### TASK
The entries below are to be repeated exactly as they stand.
BEGIN RAW DATA
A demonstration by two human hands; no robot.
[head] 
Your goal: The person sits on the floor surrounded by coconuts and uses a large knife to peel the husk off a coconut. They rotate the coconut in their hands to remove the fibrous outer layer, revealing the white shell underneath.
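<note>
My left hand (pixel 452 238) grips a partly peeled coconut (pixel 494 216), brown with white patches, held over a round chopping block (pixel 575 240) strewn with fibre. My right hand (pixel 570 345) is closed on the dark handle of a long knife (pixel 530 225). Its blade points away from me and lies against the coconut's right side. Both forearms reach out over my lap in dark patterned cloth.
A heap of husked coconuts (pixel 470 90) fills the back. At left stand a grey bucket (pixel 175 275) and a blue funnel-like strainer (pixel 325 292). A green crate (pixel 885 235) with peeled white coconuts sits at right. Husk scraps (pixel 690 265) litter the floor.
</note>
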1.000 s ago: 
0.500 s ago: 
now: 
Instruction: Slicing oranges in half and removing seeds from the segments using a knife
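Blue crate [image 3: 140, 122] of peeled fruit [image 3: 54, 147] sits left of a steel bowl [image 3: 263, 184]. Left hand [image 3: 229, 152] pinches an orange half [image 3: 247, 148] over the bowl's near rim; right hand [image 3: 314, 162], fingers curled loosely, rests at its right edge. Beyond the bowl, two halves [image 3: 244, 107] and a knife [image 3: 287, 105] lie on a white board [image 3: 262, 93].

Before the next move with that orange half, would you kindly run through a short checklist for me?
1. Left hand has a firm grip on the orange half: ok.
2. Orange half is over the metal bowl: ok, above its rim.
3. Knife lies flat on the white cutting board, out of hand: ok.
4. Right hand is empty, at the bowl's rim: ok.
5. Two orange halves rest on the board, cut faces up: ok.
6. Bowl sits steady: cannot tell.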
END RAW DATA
### TASK RESULT
A demonstration by two human hands; no robot.
[head] 
Your goal: The person sits on the floor surrounded by coconuts and uses a large knife to peel the husk off a coconut. They rotate the coconut in their hands to remove the fibrous outer layer, revealing the white shell underneath.
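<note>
My left hand (pixel 452 238) grips a partly peeled coconut (pixel 494 216), brown with white patches, held over a round chopping block (pixel 575 240) strewn with fibre. My right hand (pixel 570 345) is closed on the dark handle of a long knife (pixel 530 225). Its blade points away from me and lies against the coconut's right side. Both forearms reach out over my lap in dark patterned cloth.
A heap of husked coconuts (pixel 470 90) fills the back. At left stand a grey bucket (pixel 175 275) and a blue funnel-like strainer (pixel 325 292). A green crate (pixel 885 235) with peeled white coconuts sits at right. Husk scraps (pixel 690 265) litter the floor.
</note>
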1.000 s ago: 
0.500 s ago: 
now: 
Instruction: Slicing oranges in half and removing seeds from the segments using a knife
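Blue crate [image 3: 140, 122] of peeled fruit [image 3: 54, 147] sits left of a steel bowl [image 3: 263, 184]. Left hand [image 3: 229, 152] pinches an orange half [image 3: 247, 148] over the bowl's near rim; right hand [image 3: 314, 162], fingers curled loosely, rests at its right edge. Beyond the bowl, two halves [image 3: 244, 107] and a knife [image 3: 287, 105] lie on a white board [image 3: 262, 93].

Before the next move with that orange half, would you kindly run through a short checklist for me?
1. Left hand has a firm grip on the orange half: ok.
2. Orange half is over the metal bowl: ok, above its rim.
3. Knife lies flat on the white cutting board, out of hand: ok.
4. Right hand is empty, at the bowl's rim: ok.
5. Two orange halves rest on the board, cut faces up: ok.
6. Bowl sits steady: cannot tell.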

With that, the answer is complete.